Let $\mathcal{F}$ be a filter on the set $X$. For each set $X'$ and function $\phi: X \to X'$ a filter $\phi_*\mathcal{F}$ on $X'$ is defined by taking the direct images of the members of $\mathcal{F}$ as a filter base. In case $X'$ is a superset of $X$ and $\phi$ the inclusion we refer to $\phi_*\mathcal{F}$ as the extension of $\mathcal{F}$ to $X'$.
Let $\mathcal{F}$ be a filter on the set $X'$. For each set $X$ and each function $\phi: X' \to X$, if $\phi^{-1}(A) \neq \emptyset$ for every $A \in \mathcal{F}$, then a filter $\phi^*\mathcal{F}$ on $X$ is defined by taking the inverse images of the members of $\mathcal{F}$ as a filter base. In case $X'$ is a subset of $X$ and $\phi$ the inclusion we refer to $\phi^*\mathcal{F}$ as the trace of $\mathcal{F}$ on $X'$.
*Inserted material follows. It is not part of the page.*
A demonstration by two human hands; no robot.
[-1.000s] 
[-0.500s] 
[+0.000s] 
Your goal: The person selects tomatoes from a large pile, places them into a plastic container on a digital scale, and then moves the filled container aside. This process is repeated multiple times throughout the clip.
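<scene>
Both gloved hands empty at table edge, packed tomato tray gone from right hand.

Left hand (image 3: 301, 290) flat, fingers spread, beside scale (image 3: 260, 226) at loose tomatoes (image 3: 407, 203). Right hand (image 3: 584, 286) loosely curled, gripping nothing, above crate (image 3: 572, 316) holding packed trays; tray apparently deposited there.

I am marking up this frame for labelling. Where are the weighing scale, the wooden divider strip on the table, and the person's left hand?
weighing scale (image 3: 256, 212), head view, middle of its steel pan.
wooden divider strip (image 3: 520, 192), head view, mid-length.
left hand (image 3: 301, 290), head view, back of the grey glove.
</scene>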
Consider the inclusion map $\iota: \mathbb{R} \hookrightarrow\mathbb{R}^2$ with the standard topologies and let $\mathcal{F}$ be the neighbourhood filter of the origin in $\mathbb{R}$. The open unit ball $B$ in $\mathbb{R}^2$ is not a direct image of any $A \in \mathcal{F}$, but $\phi((0,1)) \subseteq B$ implies that $B$ is in $\phi_*\mathcal{F}$.
Thus in general $\phi_*\mathcal{F} \neq \phi(\mathcal{F})$ i.e. extensions are not the same as direct images.
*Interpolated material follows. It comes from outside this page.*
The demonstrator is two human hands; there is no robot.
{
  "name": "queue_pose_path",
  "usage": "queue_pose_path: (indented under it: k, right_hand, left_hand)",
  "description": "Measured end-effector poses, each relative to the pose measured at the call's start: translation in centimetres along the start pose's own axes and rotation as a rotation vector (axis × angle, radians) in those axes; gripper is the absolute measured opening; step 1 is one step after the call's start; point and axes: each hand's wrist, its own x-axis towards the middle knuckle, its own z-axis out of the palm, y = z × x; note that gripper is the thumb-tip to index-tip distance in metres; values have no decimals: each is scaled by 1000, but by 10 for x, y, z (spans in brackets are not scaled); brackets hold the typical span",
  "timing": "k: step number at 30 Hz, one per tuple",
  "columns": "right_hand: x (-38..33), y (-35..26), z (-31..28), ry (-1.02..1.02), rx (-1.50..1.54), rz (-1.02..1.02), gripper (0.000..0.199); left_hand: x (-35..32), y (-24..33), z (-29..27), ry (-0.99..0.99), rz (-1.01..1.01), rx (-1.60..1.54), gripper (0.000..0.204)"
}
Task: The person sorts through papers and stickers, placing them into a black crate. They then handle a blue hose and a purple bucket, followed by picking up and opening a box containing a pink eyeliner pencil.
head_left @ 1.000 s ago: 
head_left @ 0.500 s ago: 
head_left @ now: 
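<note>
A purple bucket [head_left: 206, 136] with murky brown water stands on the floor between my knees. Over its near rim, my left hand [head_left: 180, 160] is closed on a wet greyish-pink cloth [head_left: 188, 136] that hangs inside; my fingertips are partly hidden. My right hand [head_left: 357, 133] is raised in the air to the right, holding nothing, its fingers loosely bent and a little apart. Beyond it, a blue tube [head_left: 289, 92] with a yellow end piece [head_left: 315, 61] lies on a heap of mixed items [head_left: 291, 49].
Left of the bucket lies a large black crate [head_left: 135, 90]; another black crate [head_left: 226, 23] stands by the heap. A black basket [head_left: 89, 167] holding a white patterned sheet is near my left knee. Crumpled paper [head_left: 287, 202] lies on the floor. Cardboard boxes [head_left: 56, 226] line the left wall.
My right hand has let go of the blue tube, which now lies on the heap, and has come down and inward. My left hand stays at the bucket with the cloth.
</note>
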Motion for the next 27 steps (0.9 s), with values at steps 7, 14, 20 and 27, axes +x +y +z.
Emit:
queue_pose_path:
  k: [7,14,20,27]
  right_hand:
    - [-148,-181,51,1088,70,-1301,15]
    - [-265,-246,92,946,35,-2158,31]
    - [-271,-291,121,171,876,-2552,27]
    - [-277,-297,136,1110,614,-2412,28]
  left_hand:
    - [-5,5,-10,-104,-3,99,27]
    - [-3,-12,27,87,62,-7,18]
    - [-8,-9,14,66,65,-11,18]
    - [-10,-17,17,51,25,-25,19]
Problem: What about the preimage of a filter $\phi^{-1}(\mathcal{F}) = \{\, A \mid \phi(A) \in \mathcal{F}\,\}$ and the trace $\phi^*\mathcal{F}$?
We certainly have $\phi^*\mathcal{F} \supseteq \phi^{-1}(\mathcal{F})$. But in general, does equality hold?
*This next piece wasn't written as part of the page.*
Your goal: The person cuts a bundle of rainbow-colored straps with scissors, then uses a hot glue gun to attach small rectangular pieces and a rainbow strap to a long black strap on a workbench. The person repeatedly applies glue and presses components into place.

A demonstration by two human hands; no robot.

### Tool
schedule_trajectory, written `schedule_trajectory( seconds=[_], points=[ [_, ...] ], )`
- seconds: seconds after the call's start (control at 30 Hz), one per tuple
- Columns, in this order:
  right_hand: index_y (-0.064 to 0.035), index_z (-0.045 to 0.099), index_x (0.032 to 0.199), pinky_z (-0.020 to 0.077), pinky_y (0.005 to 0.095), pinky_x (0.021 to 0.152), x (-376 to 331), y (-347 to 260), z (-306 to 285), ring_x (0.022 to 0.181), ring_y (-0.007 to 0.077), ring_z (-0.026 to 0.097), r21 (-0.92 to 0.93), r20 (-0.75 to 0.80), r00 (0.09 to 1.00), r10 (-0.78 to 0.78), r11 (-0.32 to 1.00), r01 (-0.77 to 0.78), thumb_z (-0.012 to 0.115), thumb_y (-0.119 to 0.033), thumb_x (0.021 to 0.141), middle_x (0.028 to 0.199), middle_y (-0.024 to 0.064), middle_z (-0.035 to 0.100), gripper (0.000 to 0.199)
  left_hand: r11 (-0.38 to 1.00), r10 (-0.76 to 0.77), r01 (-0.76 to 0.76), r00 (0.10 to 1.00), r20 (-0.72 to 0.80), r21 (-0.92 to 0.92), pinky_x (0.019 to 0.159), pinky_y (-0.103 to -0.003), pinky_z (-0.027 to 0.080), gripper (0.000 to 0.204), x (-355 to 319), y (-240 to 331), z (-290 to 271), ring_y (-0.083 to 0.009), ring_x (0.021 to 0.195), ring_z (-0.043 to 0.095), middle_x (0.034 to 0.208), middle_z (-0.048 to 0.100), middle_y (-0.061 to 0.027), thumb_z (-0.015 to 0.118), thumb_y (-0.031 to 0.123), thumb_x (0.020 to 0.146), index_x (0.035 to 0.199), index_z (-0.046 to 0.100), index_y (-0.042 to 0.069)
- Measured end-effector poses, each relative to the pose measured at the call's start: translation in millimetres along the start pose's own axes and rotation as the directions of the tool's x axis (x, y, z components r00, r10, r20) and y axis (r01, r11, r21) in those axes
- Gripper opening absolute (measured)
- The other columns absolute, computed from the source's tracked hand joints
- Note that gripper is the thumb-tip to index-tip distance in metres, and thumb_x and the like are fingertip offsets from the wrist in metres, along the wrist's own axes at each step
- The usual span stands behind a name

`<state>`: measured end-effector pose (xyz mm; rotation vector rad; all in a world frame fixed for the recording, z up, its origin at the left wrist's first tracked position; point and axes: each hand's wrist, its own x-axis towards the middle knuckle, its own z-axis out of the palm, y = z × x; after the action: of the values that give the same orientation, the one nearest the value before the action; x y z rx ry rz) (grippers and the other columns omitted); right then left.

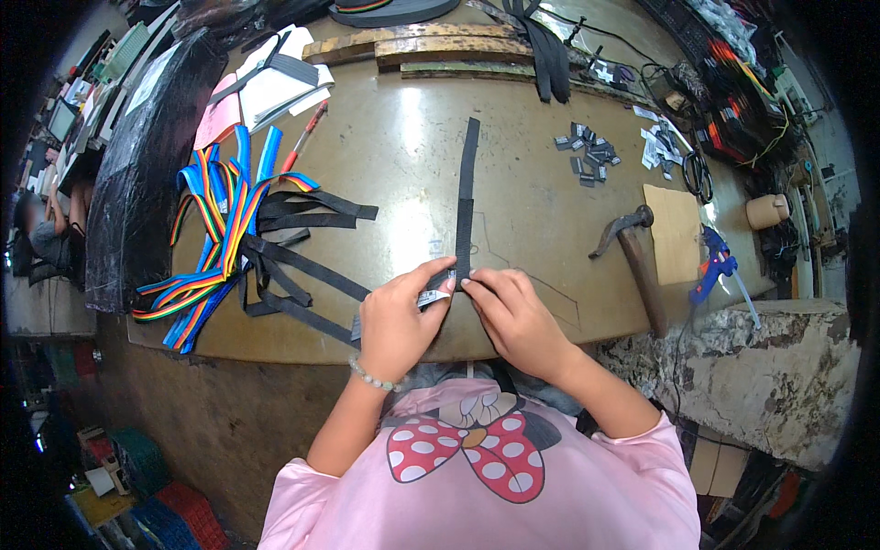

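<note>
Fingers (495,295) probably cover the black strap (466,215) at its near end. The view's upper edge crops the webbing roll (394,15); print on the white label (429,298) is illegibly small.

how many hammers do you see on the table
1: the hammer lies on the table, to the right of the right hand. Others could be hidden in the clutter around the edges.

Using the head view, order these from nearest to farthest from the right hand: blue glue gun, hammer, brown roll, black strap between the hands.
1. Black strap: just left of the right hand
2. Hammer: to the right
3. Blue glue gun: right, past the hammer
4. Brown roll: farthest right
</note>
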<state>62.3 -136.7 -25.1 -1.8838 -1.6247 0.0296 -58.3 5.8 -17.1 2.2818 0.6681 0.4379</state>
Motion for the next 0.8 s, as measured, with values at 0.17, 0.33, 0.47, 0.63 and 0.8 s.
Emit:
schedule_trajectory(
  seconds=[0.17,0.33,0.47,0.63,0.8],
  points=[
    [0.0041,0.059,0.124,0.0474,0.0413,0.094,-13,6,2,0.107,0.0333,0.053,-0.073,0.072,0.996,-0.046,0.996,0.051,0.059,0.000,0.077,0.132,0.0140,0.055,0.048,0.998,0.011,-0.012,1.000,-0.013,-0.054,0.068,-0.038,0.055,0.028,2,-7,1,-0.0308,0.079,0.069,0.090,0.072,-0.0128,0.071,0.012,0.080,0.107,0.073,0.014],
    [0.0051,0.059,0.125,0.0482,0.0406,0.093,-8,3,1,0.108,0.0315,0.053,-0.130,0.098,0.993,-0.068,0.988,0.080,0.058,-0.002,0.075,0.135,0.0132,0.054,0.051,0.998,0.013,-0.015,1.000,-0.020,-0.067,0.069,-0.038,0.055,0.031,1,-8,1,-0.0309,0.080,0.069,0.091,0.072,-0.0131,0.071,0.009,0.077,0.107,0.073,0.014],
    [0.0048,0.059,0.126,0.0481,0.0401,0.092,-11,5,4,0.108,0.0312,0.052,-0.154,0.097,0.993,-0.069,0.985,0.084,0.058,-0.003,0.076,0.135,0.0134,0.054,0.051,0.996,0.013,-0.015,1.000,-0.024,-0.087,0.070,-0.038,0.055,0.031,2,-9,1,-0.0311,0.080,0.069,0.092,0.072,-0.0136,0.072,0.009,0.076,0.108,0.073,0.014],
    [0.0044,0.059,0.126,0.0482,0.0395,0.091,-17,7,7,0.107,0.0314,0.053,-0.170,0.100,0.993,-0.066,0.982,0.082,0.057,-0.004,0.077,0.134,0.0136,0.055,0.050,0.994,0.002,-0.003,1.000,-0.008,-0.111,0.071,-0.039,0.055,0.032,2,-12,2,-0.0321,0.082,0.069,0.092,0.072,-0.0142,0.072,0.010,0.076,0.108,0.073,0.014],
    [0.0057,0.056,0.128,0.0494,0.0395,0.089,2,-10,-5,0.105,0.0328,0.054,-0.264,0.160,0.985,-0.065,0.959,0.106,0.056,-0.007,0.078,0.133,0.0171,0.054,0.052,0.995,-0.023,0.025,1.000,0.015,-0.099,0.073,-0.040,0.055,0.031,1,-9,1,-0.0330,0.085,0.069,0.095,0.072,-0.0157,0.073,0.012,0.077,0.108,0.073,0.014]
  ],
)
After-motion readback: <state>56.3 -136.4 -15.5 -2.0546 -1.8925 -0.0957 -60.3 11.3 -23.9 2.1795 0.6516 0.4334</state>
 A: No, a counterexample (almost your example): Let $\phi$ be the inclusion map from $X=\mathbb{R} \times \{0\}$ into $X'=\mathbb{R}^2$, and let $\mathcal{F}$ be the neighbourhood filter of $(0,0)$ on $X'$ (usual topology, and $X$ gets the subspace topology).
Then $(-1,1) \times \{0\}$ is in $\phi^\ast \mathcal{F}$ because it equals $B((0,0),1) \cap X = \phi^{-1}[B((0,0),1)]$, (where $B(x,r)$ denotes the metric balls), but it is not in $\phi^{-1}[\mathcal{F}]$ because $\phi[(-1,1) \times \{0\}] = (-1,1) \times \{0\} \notin \mathcal{F}$ (it contains no ball around the origin). If you think about it, the way you have defined it, $\phi^{-1}[\mathcal{F}] = \emptyset$, so that type of inverse image (preimage) is not really a useful one for filters. The pullback (as $\phi^\ast \mathcal{F}$ is usually called) is more natural. For inclusion maps it comes down to the intersections of filter members with a subset, hence your name "trace": if $\mathcal{P}$ is a family of subsets of $X$ and $A \subseteq X$ the trace of $\mathcal{P}$ on $A$ is by definition $\{P \cap A: P \in \mathcal{P}\}$. For filters we then have the condition that all these intersection must be non-empty, to avoid the trivial filter.